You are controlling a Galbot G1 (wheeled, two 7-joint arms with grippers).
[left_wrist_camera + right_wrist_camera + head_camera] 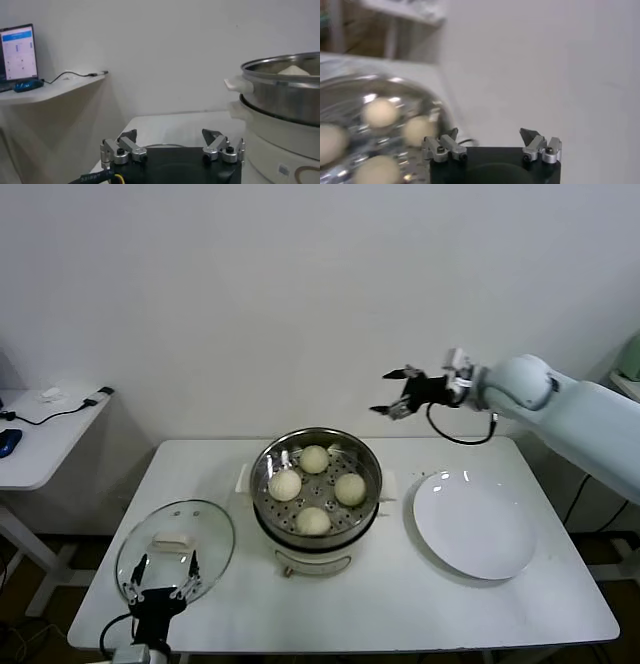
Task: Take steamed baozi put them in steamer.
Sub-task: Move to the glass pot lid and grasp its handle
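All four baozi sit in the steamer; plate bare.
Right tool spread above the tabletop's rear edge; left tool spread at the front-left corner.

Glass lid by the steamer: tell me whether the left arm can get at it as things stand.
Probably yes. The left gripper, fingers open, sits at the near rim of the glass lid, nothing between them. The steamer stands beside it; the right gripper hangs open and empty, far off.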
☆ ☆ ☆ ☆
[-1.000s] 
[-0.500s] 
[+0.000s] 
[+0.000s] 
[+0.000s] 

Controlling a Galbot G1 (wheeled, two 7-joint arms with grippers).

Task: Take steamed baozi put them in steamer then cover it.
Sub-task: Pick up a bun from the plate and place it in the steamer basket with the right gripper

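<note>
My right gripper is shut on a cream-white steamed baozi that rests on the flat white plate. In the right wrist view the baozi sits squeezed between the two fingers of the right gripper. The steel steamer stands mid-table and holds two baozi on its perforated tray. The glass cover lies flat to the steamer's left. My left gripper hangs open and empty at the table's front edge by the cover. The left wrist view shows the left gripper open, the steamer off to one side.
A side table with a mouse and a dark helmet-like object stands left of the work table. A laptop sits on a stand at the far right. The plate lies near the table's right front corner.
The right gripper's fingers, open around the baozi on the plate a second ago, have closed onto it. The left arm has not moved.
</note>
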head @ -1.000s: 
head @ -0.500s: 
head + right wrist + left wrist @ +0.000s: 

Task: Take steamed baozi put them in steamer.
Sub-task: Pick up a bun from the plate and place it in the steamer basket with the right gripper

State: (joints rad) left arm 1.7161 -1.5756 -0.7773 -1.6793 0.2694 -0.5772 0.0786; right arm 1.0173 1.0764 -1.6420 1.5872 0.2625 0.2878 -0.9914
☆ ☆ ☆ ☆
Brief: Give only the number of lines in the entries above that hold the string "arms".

The answer: 2